Demikianlah hingga datang para penjajah dari Belanda dengan membawa agama yang asing di telinga bangsa Indonesia.

Penjajah Belanda yang kejam dan tidak ramah terhadap masyarakat Indonesia, di samping merampas kemerdekaan bangsa Indonesia, dan menguras rempah-rempah dari bumi persada, mereka juga sengaja menyebarkan agama yang dianutnya, namun kurang mendapat respon yang signifikan, tidak seperti awwal datangnya agama Islam ke Indonesia, yang disebarkan melewati sektor pedagangan serta metode diplomasi yang terhormat, hingga menarik simpati bangsa Indonesia.

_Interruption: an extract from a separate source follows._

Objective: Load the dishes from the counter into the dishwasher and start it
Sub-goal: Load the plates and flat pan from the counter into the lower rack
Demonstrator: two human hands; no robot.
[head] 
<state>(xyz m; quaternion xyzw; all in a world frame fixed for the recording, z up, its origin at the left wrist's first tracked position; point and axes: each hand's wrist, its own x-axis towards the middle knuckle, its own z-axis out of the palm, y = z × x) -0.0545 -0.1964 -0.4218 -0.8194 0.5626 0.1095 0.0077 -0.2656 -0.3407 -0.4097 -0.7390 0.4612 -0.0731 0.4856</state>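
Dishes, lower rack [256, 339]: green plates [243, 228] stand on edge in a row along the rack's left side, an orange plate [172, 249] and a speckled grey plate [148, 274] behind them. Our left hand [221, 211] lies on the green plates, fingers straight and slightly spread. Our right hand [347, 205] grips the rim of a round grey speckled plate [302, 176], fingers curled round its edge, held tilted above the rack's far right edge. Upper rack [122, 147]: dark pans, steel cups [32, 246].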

Hal ini dapat dibuktikan dengan minimnya perkembangan agama yang dibawa oleh Belanda di tengah-tengah masyarakat Indonesia.

Pengaruh kuat tokoh-tokoh Islam seperti Pengeran Diponegoro, Cut Nyak Din, dan lain sebagainya, ternyata tidak hanya berada di tengah umat Islam, namun keputusan dan fatwa para ulama masih tetap eksis dipegang oleh masyarakat luas termasuk dari kalangan non muslim, bahkan seringkali kalangan penjajah meminta bantuan kepada para ulama untuk ikut menyelesaikan masalah-masalah yang terjadi di tengah masyarakat sebagaimana yang mereka hadapi.

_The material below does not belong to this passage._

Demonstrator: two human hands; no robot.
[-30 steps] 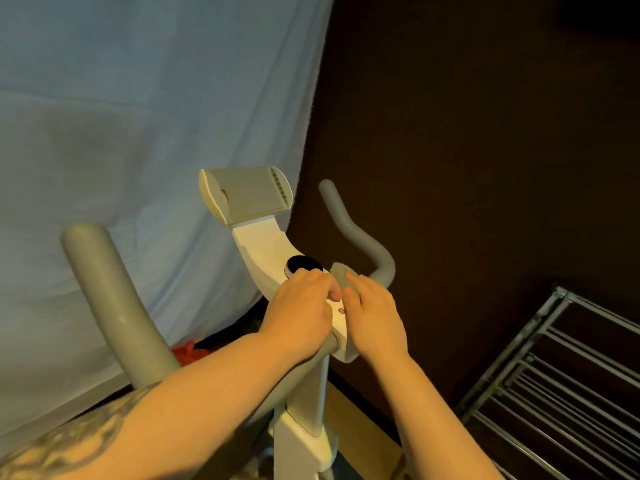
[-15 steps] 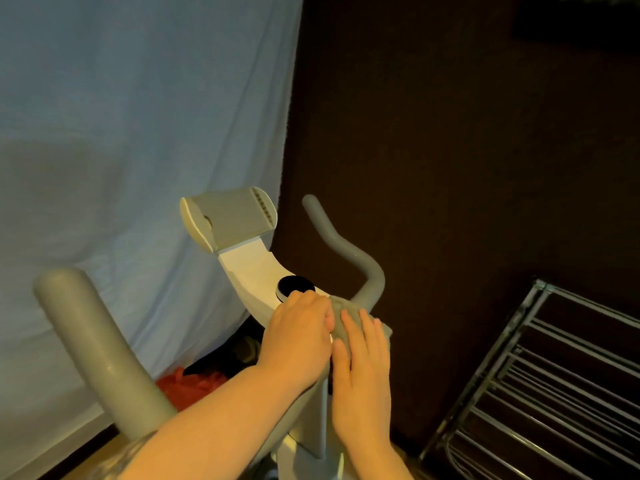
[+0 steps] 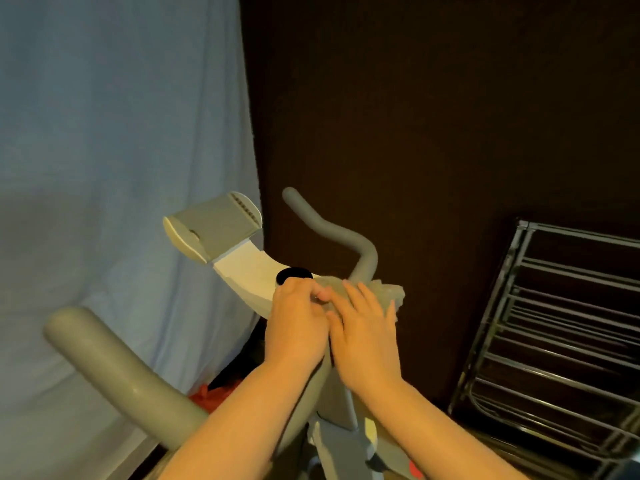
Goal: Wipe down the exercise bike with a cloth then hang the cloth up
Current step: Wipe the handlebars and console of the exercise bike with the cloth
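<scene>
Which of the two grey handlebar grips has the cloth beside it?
The far, thinner curved grip, on the right. The cloth bunches at its base under the right hand; the thick near grip is bare.

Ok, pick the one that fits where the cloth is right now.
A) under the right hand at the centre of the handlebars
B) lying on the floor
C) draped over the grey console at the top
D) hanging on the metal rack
A: the pale cloth lies bunched under the right hand at the handlebar centre, beside the left hand, while the metal rack holds nothing.
</scene>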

Bahkan tidak jarang pula fatwa para ulama di masa itu dijadikan pegangan sebagai undang-undang dalam mengatur kehidupan masyarakat sekalipun kendali kekuasaan dipegang oleh kaum bersenjata modern di kala itu, yaitu kolonial Belanda penjajah bangsa Indonesia.

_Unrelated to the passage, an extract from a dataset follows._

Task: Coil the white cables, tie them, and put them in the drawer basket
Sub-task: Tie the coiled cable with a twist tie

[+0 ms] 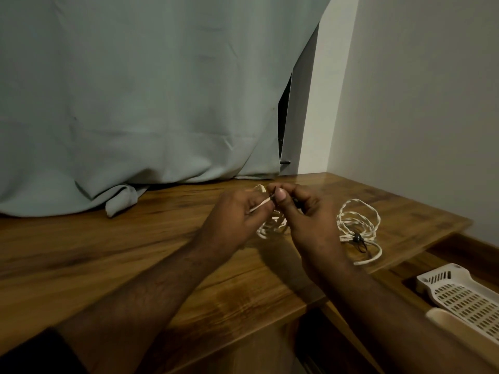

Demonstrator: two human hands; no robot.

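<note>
Tying the second white cable (271, 225), both hands pinch its black tie (274, 195); right of that grip, a tied coil (357, 225) awaits the drawer basket (464, 300).

Bare table (113, 238) lies open at lower left; a tied coil (357, 228) lies between hands and basket (459, 298) at right.

White braided cables (357, 225) with a black tie (359, 240), warm brown wood-grain table (135, 252), pale grey-green curtain (148, 90) (upper left), white slotted basket (464, 300) lower right.
</note>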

Namun, Belanda yaa tetap saja Belanda, mereka tetap mengingkari kebenaran ajaran Islam yang bersumber dari Alquran dan Hadits Nabi SAW.

Mereka tetap memeluk agama yang dianutnya dan berusaha menyebarkannya di kalangan bangsa Indonesia, bahkan berusaha membuat aturan kenegaraan berdasarkan ajaran yang mereka yakini.

Ironisnya sekecil apapun perkembangan agama yang di bawah oleh kaum penjajah ini, tetap saja dapat mempengaruhi pemikiran masyarakat Indonesia, bahkan sebagian tokoh masyarakat Indonesia, termasuk pada tokoh-tokoh yang beragama Islam.

Pengaruh pemikiran ala Belanda baik secara langsung atau tidak, dapat dilihat antara lain dengan lahirnya tokoh-tokoh sekuler liberal yang selalu memperjuangkan jargon-jargon pluralisme di tengah-tengah umat Islam.

Memang aneh, jika terdengar tokoh-tokoh yang mengaku beragama Islam namun dengan terang-terangan menolak pemberlakuan syariat Islam di Indonesia, seperti figur presiden muslim pertama di Indonesia, ternyata tidak bersedia menerapkan syariat Islam dalam koridor hukum positif negara secara kaaffah.

Bahkan di sisi lain, kaum sekuler justru berusaha mempertahankan warna undang-undang yang dibuat oleh Belanda yang notabene adalah kaum kafir musuh negara dan musuh umat Islam.

Ternyata keberadaan figur-figur kaum sekuler liberal yang lebih dekat dengan pemikiran ala Belada dan bangsa barat pada umumnya ini terus bertahan hingga kini.

Mereka terus menerus menolak pemberlakuan syariat Islam dalam tataran hukum positif negara, karena dalam diri mereka telah mewarisi pemahaman dan budaya imperialis Belanda.

Untuk itulah perjuangan umat Islam dalam kaitannya dengan upaya islamisasi Undang-Undang Negara ini belum selesai, belum apa-apa, masih membutuhkan tangan-tangan terampil guna memenuhi kewajiban beragama secara menyeluruh Udkhuluu fis silmi kaaffah (masuklah ke dalam Islam secara menyeluruh).